**Problem requirements:**
From the first line to the last, restate the material word for word; pictures stay out.

**Supplied information:**
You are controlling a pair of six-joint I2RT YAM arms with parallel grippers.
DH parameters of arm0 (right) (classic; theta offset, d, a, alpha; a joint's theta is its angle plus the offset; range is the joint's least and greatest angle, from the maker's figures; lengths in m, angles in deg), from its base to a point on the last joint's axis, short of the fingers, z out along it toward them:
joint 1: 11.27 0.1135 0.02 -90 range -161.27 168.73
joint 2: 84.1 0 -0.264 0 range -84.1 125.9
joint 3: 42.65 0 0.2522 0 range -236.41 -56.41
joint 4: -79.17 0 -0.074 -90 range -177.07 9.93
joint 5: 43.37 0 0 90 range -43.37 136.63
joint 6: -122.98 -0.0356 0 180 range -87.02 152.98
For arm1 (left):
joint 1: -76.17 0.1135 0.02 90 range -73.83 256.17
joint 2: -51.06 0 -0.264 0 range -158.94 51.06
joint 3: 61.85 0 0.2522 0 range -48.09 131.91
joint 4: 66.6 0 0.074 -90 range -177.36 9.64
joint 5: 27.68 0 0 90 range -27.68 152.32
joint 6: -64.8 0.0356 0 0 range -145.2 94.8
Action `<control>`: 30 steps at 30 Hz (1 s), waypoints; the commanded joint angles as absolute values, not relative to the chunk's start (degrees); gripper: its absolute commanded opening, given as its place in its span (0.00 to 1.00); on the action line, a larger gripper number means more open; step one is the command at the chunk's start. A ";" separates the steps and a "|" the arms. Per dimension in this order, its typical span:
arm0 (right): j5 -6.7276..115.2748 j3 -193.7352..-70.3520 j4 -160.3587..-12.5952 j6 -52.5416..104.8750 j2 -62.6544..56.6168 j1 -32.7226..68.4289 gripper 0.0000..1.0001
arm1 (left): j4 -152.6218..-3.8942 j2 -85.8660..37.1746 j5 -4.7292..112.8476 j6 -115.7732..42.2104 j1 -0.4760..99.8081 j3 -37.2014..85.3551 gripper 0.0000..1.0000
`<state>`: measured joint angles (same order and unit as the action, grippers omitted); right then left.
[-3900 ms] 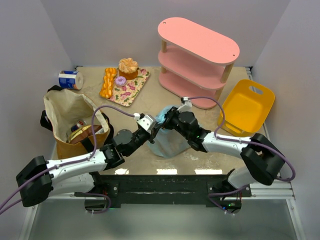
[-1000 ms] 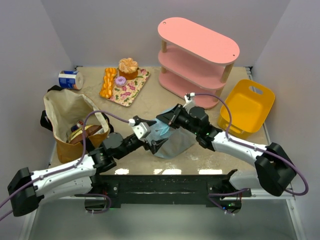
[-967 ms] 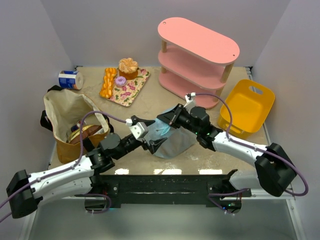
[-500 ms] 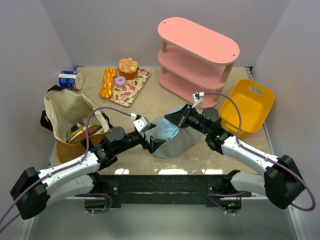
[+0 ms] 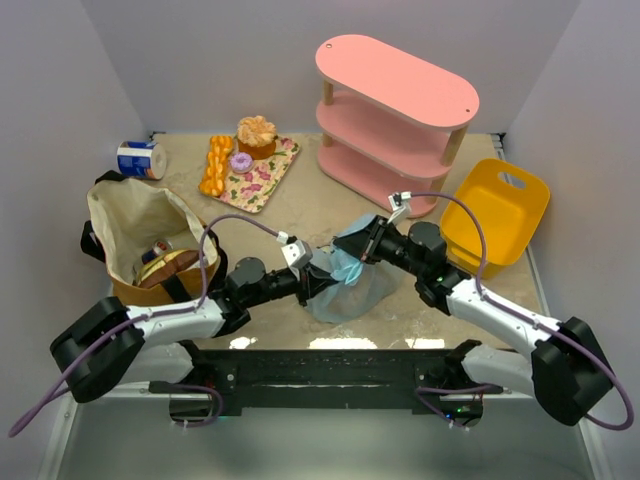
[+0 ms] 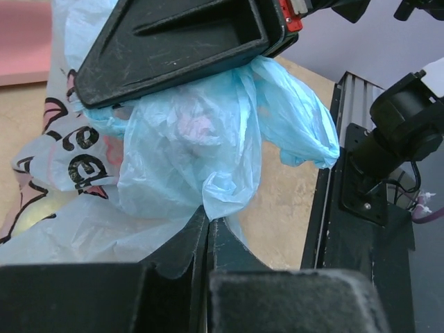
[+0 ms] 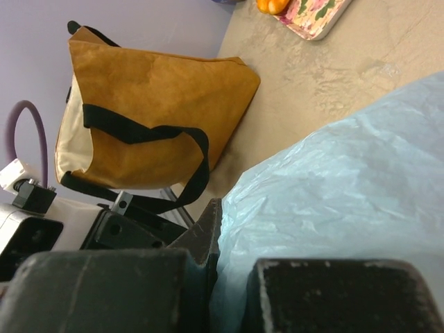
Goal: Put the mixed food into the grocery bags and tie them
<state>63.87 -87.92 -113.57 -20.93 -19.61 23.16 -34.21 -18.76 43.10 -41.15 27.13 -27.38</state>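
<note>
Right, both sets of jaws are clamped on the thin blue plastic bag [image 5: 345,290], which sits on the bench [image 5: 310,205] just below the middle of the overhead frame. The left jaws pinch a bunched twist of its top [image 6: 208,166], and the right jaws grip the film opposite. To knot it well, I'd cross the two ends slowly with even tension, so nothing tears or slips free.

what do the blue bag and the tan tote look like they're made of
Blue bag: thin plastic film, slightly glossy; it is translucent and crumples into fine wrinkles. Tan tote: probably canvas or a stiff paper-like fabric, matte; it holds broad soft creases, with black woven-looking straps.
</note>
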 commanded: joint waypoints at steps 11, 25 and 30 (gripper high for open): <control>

**Response to this exercise:**
You are controlling a pair of six-joint I2RT YAM arms with parallel grippers.
DH parameters of arm0 (right) (classic; theta offset, d, a, alpha; a joint's theta is its angle plus the offset; range is the joint's least and greatest angle, from the maker's figures; lengths in m, angles in deg), from its base to a point on the last joint's axis, short of the fingers, z out along it toward them:
joint 1: 11.27 0.1135 0.02 -90 range -161.27 168.73
joint 2: 84.1 0 -0.264 0 range -84.1 125.9
joint 3: 42.65 0 0.2522 0 range -236.41 -56.41
joint 4: -79.17 0 -0.074 -90 range -177.07 9.93
joint 5: 43.37 0 0 90 range -43.37 136.63
joint 6: -122.98 -0.0356 0 180 range -87.02 152.98
For arm1 (left):
joint 1: -76.17 0.1135 0.02 90 range -73.83 256.17
joint 2: -51.06 0 -0.264 0 range -158.94 51.06
joint 3: 61.85 0 0.2522 0 range -48.09 131.91
joint 4: 66.6 0 0.074 -90 range -177.36 9.64
joint 5: 27.68 0 0 90 range -27.68 152.32
joint 6: -64.8 0.0356 0 0 range -145.2 94.8
Action `<control>`: 30 steps at 30 Hz (1 s), waypoints; the commanded joint angles as absolute values, not relative to the chunk's start (degrees); gripper: its absolute commanded opening, given as its place in its span (0.00 to 1.00); on the action line, a larger gripper number means more open; step one is the command at the chunk's start. A ";" separates the steps and a "|" the arms. Per dimension in this order, its typical span:
arm0 (right): j5 -6.7276..115.2748 j3 -193.7352..-70.3520 j4 -160.3587..-12.5952 j6 -52.5416..104.8750 j2 -62.6544..56.6168 j1 -32.7226..68.4289 gripper 0.0000..1.0001
arm1 (left): j4 -152.6218..-3.8942 j2 -85.8660..37.1746 j5 -4.7292..112.8476 j6 -115.7732..42.2104 j1 -0.4760..99.8081 j3 -37.2014..85.3551 gripper 0.0000..1.0000
`<state>`: measured joint angles (same order and unit as the action, grippers omitted); right then left.
[-3900 ms] 
[-1000 ms] 
[-967 ms] 
[-500 ms] 
[+0 ms] 
[+0 ms] 
[+0 ms] 
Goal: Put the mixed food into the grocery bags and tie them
<state>63.87 -87.92 -113.57 -20.93 -19.61 23.16 -34.21 -18.76 43.10 -41.15 27.13 -27.38</state>
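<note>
Right, both sets of jaws are clamped on the thin blue plastic bag [image 5: 345,290], which sits on the bench [image 5: 310,205] just below the middle of the overhead frame. The left jaws pinch a bunched twist of its top [image 6: 208,166], and the right jaws grip the film opposite. To knot it well, I'd cross the two ends slowly with even tension, so nothing tears or slips free.

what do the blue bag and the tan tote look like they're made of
Blue bag: thin plastic film, slightly glossy; it is translucent and crumples into fine wrinkles. Tan tote: probably canvas or a stiff paper-like fabric, matte; it holds broad soft creases, with black woven-looking straps.
</note>
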 commanded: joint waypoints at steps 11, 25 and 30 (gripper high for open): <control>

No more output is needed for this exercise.